Action item -
Print all of the data exactly as written.

[Data segment Boundary: Start]

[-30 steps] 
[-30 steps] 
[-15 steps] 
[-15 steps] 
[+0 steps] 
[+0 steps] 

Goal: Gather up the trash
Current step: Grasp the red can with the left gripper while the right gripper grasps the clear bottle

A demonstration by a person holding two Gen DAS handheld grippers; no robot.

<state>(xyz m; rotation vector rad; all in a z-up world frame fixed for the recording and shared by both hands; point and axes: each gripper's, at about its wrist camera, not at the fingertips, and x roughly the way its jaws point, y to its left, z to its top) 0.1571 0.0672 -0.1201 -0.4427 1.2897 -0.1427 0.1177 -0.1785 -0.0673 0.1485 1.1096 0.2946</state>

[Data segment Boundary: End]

Result -
[-30 steps] 
[-30 steps] 
[-15 steps] 
[-15 steps] 
[+0 steps] 
[+0 steps] 

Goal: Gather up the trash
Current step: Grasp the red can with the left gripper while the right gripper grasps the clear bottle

A demonstration by a person holding two Gen DAS handheld grippers; no robot.

<state>(xyz m; rotation vector rad; all in a z-up world frame fixed for the recording and shared by both hands; point and axes: each gripper's, at about its wrist camera, not at the fingertips, and x roughly the way its jaws point, y to its left, z to its top) 0.1571 0.0672 -0.1201 -0.4427 1.2897 -0.1427 0.1177 -0.1785 -0.0673 0.1485 1.1096 0.2946</state>

The exercise asks for nothing more than this.